Can you release the dataset during the finetuning of NegCLIP? Thanks!

HarmanDotpy commented 1 year ago

same question, was about to open an issue. in particular, the mscoco_with_negatives_training.csv is required for this.

thanks!

vinid commented 1 year ago

Temporary added data here will probably have to move this somewhere else but this is the fastest option to give you access to this right now

HarmanDotpy commented 1 year ago

thank you! just confirming, the negative images/text in the validation set are not really used right? (for training or for anything else)

vinid commented 1 year ago

both models (CLIP and NegCLIP) are trained on 5 epochs but I think the training breaks if the file is missing

Note that we still pick the best model based on retrieval on MSCOCO validation set (see appendix in https://arxiv.org/pdf/2210.01936.pdf*)

*(camera-ready version should come in a week or so)
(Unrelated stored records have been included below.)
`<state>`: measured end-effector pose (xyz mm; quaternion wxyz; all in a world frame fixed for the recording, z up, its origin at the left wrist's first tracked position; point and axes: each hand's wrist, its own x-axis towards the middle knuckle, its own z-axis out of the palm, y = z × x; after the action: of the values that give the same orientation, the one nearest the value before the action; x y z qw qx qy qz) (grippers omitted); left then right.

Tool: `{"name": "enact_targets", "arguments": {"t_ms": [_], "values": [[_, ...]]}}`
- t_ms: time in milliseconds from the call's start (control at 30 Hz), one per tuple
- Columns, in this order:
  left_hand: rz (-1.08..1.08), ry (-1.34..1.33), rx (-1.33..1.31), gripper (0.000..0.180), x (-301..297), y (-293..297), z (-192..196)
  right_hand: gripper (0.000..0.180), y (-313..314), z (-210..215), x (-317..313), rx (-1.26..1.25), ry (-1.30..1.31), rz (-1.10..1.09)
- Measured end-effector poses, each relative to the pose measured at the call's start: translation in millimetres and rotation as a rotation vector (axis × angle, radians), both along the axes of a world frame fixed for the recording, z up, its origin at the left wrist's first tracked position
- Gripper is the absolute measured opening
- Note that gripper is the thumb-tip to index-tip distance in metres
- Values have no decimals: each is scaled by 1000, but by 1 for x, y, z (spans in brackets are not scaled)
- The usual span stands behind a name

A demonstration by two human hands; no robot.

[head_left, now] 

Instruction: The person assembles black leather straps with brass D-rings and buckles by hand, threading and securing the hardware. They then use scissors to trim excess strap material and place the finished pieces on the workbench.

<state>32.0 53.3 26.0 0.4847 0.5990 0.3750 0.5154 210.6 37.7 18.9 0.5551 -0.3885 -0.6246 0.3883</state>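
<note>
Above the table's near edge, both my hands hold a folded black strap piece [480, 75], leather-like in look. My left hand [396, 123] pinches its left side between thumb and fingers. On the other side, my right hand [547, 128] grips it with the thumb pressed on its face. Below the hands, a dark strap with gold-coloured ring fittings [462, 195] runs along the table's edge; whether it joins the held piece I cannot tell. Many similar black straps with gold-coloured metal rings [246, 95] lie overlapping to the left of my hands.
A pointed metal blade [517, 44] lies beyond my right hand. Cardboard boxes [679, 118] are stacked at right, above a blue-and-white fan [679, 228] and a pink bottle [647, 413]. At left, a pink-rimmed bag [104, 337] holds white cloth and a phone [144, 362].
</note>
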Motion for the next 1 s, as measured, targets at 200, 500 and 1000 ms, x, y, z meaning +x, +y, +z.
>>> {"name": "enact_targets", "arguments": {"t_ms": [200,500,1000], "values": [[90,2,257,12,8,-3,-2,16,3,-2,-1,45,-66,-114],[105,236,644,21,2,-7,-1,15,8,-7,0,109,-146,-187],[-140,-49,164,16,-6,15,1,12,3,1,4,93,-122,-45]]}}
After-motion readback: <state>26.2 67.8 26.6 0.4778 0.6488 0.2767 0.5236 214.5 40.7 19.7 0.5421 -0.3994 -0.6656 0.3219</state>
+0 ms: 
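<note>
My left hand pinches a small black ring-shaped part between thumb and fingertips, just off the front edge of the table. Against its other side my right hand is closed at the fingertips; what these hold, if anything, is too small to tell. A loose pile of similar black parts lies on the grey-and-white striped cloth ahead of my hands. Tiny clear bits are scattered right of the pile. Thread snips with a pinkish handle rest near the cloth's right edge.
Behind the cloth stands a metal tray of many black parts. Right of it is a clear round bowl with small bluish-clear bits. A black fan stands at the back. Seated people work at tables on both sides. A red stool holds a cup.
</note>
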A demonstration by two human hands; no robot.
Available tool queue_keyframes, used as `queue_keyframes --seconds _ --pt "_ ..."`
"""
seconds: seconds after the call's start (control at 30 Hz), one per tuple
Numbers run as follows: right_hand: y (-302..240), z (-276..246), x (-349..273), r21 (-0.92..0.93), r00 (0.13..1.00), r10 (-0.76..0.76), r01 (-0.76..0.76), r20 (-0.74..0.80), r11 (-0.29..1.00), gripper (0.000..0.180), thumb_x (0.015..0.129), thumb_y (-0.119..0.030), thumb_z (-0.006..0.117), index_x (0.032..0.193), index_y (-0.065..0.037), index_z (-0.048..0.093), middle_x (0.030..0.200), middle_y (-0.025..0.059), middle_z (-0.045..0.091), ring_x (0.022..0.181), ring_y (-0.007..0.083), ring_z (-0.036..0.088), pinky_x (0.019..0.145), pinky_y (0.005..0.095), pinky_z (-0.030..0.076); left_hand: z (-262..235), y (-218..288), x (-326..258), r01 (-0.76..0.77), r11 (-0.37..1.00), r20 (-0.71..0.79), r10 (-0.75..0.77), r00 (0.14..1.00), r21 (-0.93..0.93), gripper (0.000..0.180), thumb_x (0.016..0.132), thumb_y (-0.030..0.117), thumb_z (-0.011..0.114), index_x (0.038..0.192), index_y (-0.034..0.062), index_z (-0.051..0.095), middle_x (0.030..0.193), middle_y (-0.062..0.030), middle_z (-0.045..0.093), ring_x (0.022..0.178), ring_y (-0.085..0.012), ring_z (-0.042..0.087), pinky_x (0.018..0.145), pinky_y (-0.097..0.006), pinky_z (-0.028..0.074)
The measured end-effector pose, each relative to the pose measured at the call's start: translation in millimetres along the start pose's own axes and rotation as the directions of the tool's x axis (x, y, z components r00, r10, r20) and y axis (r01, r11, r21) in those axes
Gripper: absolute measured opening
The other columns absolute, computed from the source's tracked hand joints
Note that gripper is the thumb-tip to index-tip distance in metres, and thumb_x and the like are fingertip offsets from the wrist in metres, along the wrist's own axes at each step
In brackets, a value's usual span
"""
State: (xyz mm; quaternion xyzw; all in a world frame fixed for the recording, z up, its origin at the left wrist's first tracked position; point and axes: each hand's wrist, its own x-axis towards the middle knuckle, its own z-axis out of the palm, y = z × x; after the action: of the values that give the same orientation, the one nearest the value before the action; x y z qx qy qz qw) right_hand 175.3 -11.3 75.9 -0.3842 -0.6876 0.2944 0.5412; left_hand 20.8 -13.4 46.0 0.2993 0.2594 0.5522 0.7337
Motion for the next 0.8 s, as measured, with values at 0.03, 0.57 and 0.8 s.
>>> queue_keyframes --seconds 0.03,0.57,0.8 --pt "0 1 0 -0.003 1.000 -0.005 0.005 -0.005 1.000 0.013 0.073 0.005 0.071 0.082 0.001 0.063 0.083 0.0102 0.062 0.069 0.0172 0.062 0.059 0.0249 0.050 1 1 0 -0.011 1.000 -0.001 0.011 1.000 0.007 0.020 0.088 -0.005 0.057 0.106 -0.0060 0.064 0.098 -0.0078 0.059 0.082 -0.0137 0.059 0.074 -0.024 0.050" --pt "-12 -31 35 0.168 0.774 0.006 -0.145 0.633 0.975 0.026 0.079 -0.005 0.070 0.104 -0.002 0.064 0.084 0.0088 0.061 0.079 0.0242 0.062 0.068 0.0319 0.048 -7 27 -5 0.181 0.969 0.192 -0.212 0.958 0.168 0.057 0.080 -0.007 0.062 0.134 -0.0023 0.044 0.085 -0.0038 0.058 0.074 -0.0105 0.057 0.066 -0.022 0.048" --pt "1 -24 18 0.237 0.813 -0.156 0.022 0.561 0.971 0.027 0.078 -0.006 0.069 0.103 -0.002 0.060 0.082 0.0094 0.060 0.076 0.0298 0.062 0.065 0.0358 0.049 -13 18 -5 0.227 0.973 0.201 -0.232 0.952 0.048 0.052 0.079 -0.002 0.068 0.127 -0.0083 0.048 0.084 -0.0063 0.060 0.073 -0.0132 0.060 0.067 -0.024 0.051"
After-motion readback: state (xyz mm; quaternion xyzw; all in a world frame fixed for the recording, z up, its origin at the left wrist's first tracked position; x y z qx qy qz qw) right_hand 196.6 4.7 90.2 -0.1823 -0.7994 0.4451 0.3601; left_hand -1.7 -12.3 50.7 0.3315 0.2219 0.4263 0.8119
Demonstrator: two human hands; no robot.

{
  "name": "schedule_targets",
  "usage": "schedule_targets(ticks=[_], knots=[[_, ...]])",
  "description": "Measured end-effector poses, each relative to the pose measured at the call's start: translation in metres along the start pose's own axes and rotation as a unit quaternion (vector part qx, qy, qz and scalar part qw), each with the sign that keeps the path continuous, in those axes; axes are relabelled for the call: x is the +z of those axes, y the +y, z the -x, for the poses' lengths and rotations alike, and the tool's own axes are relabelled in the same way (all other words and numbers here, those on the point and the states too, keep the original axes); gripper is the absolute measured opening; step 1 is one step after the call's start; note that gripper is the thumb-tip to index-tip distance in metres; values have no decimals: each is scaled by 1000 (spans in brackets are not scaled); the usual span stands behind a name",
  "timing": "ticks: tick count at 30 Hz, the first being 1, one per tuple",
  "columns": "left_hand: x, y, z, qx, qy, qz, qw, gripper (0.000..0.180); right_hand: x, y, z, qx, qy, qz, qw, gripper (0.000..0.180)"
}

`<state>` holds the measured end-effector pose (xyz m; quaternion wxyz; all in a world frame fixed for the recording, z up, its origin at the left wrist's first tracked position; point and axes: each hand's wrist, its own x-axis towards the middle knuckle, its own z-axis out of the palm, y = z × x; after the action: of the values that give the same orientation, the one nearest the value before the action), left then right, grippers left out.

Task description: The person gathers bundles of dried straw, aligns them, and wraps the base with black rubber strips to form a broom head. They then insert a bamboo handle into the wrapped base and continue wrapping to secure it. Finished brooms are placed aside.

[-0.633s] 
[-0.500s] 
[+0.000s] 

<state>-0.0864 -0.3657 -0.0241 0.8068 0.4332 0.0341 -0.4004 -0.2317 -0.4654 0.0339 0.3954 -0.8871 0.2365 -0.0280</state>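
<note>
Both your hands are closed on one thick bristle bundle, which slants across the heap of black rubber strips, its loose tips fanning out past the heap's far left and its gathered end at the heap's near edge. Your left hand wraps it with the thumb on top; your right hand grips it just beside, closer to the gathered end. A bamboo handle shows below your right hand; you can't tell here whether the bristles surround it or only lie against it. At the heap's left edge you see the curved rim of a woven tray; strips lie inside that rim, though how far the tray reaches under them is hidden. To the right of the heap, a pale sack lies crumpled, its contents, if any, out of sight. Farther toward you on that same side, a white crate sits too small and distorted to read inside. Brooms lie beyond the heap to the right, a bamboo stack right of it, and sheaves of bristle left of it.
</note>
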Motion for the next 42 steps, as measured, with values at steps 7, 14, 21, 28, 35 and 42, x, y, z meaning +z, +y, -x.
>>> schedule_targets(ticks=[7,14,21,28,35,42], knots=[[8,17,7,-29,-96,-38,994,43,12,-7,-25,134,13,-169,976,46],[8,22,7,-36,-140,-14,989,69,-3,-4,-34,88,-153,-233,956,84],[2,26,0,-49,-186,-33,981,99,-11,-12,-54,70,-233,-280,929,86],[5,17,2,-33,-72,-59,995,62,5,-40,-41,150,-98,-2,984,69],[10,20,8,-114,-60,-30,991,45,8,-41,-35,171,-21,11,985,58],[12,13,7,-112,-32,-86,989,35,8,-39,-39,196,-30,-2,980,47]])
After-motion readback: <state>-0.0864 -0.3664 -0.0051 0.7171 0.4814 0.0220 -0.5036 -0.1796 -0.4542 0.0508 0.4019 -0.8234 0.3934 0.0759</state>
HarmanDotpy commented 1 year ago

I see, just to clarify a couple of more things

I see the train_neg_clip.tsv file has images from the validation set for the first few lines of the tsv file. So I believe the split of train and val sets for training negclip might be different from what the original splits are. for eg. the first line if the train.tsv file is 0 A woman marking a cake with the back of a chef's knife. coco/val2014/COCO_val2014_000000522418.jpg "[""A back marking a cake with the woman of a chef 's knife .""]" [68050, 80838, 68663] so in light of this, by "MSCOCO validation set", do you mean the valid_neg_clip.tsv file?
in the valid_neg_clip.tsv, for each text-image pair, there are hard negative images and text as well, so these are not really used in any way for validation right? (or for getting the best model after hyperparameter sweep)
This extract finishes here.